Tuesday, February 19, 2008

Muscles in a bottle: beyond the sport supplement fanfare - Nutrition - Brief Article

"Is it safe for my 16 year-old son to take creatine?" "What is the best protein supplement to build muscle?" "Should I use Ripped Fuel[R] to lose weight and boost my energy level?"

Competitive athletes commonly take sports supplements to enhance their health, performance and recovery. Yet questions arise: Is the supplement safe? Does it work? This article examines a few popular sports supplements and separates hype from truth to help you make wise choices.

Supplements to Build Muscle

Protein Powders If you are dazzled by photos of ripped body builders in muscle magazines, you may believe protein bars, powders and shakes are linked to magnificent muscle mass. This is a misconception. The key to building muscle is lifting weights, not consuming excessive protein. Certainly, athletes who want to build muscles need adequate protein. However, the required amount is easily consumed through customary foods, such as milk, eggs, meats, fish, beans, soy and nuts.

The safe and adequate amount of protein recommended by the American College of Sports Medicine, American Dietetic Association and the Dieticians of Canada is 0.5 to 0.6 gm of protein per pound for endurance athletes and 0.7 to 0.8 gm of protein per pound for strength athletes.
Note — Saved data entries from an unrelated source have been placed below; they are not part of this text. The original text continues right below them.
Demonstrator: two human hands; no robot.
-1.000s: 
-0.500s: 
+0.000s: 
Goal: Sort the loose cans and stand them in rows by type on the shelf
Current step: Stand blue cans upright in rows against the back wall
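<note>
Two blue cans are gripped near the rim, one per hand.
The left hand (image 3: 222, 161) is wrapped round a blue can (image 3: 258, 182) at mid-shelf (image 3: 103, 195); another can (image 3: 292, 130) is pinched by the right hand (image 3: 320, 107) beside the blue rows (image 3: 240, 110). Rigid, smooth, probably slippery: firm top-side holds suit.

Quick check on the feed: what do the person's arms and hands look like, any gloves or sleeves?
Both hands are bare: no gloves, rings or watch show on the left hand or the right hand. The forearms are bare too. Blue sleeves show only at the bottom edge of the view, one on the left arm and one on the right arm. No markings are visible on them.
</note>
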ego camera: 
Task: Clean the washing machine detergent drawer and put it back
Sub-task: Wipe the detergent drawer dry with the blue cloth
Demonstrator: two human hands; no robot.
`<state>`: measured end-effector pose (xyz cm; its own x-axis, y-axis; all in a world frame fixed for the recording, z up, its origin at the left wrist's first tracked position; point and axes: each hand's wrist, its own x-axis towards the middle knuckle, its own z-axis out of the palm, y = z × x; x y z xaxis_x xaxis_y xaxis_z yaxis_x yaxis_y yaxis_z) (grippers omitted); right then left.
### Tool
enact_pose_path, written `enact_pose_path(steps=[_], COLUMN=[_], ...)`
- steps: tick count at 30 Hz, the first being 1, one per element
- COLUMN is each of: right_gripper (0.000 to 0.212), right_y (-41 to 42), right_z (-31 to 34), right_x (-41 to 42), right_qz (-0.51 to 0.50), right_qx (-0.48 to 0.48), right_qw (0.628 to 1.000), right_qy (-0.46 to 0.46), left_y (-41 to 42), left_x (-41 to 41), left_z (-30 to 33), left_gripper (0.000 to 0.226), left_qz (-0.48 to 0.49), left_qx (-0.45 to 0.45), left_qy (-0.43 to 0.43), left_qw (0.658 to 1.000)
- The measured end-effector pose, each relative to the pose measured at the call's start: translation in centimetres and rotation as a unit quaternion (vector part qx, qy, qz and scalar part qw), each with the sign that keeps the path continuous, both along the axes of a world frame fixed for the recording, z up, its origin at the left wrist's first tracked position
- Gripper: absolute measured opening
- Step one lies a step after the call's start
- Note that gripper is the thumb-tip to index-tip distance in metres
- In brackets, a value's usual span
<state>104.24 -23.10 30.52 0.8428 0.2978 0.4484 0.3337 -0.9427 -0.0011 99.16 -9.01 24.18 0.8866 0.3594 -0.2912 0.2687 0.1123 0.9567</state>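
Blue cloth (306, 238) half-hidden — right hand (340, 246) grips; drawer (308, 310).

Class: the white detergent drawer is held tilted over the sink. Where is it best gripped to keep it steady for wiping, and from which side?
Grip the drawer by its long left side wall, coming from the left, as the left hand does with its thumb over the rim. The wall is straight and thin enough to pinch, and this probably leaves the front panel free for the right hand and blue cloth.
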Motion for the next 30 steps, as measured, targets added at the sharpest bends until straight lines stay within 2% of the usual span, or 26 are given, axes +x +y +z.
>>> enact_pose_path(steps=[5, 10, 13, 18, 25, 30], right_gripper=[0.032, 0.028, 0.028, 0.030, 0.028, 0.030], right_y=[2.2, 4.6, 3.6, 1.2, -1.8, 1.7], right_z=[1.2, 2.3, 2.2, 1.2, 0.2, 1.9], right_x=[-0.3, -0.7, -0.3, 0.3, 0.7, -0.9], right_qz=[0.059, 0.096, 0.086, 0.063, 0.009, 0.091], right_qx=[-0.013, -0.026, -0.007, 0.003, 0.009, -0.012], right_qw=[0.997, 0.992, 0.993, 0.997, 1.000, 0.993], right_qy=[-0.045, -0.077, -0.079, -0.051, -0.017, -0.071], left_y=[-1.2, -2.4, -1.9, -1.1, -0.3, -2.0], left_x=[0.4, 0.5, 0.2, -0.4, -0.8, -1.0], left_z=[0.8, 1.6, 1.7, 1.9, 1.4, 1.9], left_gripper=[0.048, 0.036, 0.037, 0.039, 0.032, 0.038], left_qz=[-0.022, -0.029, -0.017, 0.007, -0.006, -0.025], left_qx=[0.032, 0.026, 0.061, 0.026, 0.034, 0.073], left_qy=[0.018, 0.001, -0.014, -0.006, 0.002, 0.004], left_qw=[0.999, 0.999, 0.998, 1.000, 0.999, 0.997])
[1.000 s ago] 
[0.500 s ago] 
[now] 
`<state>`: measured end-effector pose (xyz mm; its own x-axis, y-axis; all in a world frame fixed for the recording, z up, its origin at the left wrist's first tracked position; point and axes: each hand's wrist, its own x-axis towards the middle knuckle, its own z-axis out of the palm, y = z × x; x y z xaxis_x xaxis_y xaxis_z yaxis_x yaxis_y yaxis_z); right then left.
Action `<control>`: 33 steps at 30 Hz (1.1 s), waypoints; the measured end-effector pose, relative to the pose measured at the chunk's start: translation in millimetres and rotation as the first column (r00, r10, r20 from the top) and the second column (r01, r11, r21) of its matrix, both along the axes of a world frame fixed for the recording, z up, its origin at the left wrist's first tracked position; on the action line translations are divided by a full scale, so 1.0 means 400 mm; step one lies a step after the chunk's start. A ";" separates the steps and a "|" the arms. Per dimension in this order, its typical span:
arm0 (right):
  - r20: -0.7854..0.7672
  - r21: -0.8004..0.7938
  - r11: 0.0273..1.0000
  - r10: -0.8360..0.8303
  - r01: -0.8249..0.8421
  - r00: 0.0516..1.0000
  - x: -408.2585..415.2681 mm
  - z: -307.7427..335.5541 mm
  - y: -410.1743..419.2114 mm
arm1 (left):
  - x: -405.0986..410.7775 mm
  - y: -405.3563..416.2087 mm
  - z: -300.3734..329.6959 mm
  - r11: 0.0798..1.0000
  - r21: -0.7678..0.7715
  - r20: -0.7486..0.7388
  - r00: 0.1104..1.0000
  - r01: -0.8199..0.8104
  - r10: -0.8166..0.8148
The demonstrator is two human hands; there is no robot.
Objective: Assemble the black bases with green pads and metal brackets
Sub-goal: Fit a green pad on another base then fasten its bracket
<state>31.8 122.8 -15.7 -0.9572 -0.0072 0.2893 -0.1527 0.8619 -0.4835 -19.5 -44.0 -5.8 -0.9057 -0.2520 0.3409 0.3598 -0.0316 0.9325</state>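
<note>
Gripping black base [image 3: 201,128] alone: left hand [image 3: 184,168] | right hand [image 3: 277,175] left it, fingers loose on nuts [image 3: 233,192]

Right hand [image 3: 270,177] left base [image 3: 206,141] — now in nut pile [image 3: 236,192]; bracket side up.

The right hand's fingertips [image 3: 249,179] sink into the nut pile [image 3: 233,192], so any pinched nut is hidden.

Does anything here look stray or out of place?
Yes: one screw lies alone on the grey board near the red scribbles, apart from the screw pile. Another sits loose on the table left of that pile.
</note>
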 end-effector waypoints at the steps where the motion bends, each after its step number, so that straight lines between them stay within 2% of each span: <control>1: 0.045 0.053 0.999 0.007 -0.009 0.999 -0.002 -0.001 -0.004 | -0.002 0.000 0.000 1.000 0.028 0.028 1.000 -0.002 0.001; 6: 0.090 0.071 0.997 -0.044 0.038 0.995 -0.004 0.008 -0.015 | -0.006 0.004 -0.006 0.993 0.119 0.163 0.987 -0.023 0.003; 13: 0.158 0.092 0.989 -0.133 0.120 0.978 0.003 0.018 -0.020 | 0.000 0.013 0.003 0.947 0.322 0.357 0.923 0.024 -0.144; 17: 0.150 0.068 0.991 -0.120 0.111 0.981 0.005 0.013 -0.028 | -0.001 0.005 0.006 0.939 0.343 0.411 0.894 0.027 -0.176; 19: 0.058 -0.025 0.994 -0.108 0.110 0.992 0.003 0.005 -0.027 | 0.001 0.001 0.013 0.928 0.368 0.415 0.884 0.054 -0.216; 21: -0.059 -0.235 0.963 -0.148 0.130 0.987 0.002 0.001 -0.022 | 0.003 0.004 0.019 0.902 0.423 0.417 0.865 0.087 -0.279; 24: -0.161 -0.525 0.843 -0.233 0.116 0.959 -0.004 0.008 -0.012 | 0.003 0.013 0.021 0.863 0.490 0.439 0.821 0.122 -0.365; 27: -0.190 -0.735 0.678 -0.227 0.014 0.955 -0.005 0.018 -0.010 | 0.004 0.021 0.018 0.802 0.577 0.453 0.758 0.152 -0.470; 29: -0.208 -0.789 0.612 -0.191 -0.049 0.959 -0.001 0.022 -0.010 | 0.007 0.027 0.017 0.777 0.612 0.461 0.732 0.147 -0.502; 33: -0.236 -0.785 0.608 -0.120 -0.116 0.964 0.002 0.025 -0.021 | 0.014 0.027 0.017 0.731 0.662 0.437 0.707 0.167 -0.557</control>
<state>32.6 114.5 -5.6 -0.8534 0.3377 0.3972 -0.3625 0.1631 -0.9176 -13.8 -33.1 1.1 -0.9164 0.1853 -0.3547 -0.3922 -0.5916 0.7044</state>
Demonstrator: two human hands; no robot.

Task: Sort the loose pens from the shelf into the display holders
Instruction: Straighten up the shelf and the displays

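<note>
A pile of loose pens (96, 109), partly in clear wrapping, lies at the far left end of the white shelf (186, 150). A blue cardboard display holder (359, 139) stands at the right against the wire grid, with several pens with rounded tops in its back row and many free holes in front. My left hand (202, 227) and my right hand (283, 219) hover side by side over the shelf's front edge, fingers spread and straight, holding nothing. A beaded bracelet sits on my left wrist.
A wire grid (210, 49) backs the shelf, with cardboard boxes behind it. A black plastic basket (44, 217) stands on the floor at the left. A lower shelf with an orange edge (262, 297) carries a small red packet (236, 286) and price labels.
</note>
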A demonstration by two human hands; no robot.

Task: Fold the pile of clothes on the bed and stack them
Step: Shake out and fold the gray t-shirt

Hence, a 200-pound body builder who needs 140 to 160 grams of protein per day can easily acquire that amount by consuming a quart of milk (40 gm protein), a 6-oz. can of tuna (40 gm protein) and an 8-oz. chicken breast (65 gm protein). Consuming additional protein from supplements is unnecessary, costly and displaces the carbs needed to provide fuel for strenuous workouts. Vegetarian athletes who fail to consume adequate beans, tofu or other plant proteins may benefit from protein supplements. For these individuals, taking a protein supplement is better than not consuming enough protein.

Creatine

Popular among strength athletes and individuals who perform repeated bursts of brief, explosive exercise (e.g., weight lifting, sprints, ice hockey), creatine is reputed to enhance recovery from one bout of exercise to the next. For example, some body builders report better results from their workouts when they use creatine. By being able to repeatedly lift heavy weights, they stimulate muscle growth, thus creating more strength and body mass. However, not all athletes respond to creatine in the same manner--some athletes have little or no response.

Athletes who consume creatine should know larger than recommended doses are unnecessary. If you are a parent who questions if creatine is safe for your high school athlete, you'll be relieved to know medical research suggests creatine is safe. To date, creatine, taken in the recommended doses, has not been linked to medical problems. However, due to poor quality control in the supplement industry, a wise motto with consuming creatine (as with any supplement) is, "Take at your own risk."

Nevertheless, I discourage the use of creatine by young athletes. I recommend training hard, wisely and an optimized sports diet (i.e., eating a substantial breakfast and lunch to fuel themselves for a strenuous afternoon workout) to reach performance goals.

Supplements for Endurance

Caffeine

Touted to enhance endurance and the ability to work harder with less effort, caffeine is popular among endurance athletes and individuals who want a pre-exercise energy boost. Like most ergogenic aids, caffeine's effects vary from person to person. If you rarely drink coffee, you may end up with the jitters and a bad case of "coffee stomach." As with any dietary experiment, consume caffeine during training so there will be no surprises on competition day.

Caffeine also has the reputation of being a diuretic and contributing to dehydration. According to Dr. Larry Armstrong of the University of Connecticut, caffeine's diuretic effect is insignificant--especially among regular coffee drinkers. If you prefer to abstain from pre-exercise caffeine, eating appropriately before working out is a reliable method of enhancing endurance and performance. Research suggests athletes who consumed 400 calories at breakfast, three hours prior to endurance exercise, exercised 27 minutes longer than those who did not have breakfast (136 minutes versus 109 minutes). If you will be exercising for more than 90 minutes, you can further enhance endurance by consuming carbs (i.e., sports drink, gel) during exercise.

Ephedra/Ma Huang

Ephedra (also called ma huang) is a stimulant banned by the National Collegiate Athletic Association (NCAA). Ephedra is commonly contained in decongestants, cold medications, diet pills and Ripped Fuel[R]--a popular supplement used to lose weight and enhance energy.

For more information on the effects of ephedra, visit the Centers for Disease Control and Prevention's Web site (www.cdc.gov) to see the number of medical problems and deaths associated with ephedra. In general, athletes and non-athletes should be wary of products containing ephedra and not consume more than 24 mg. of ephedrine a day.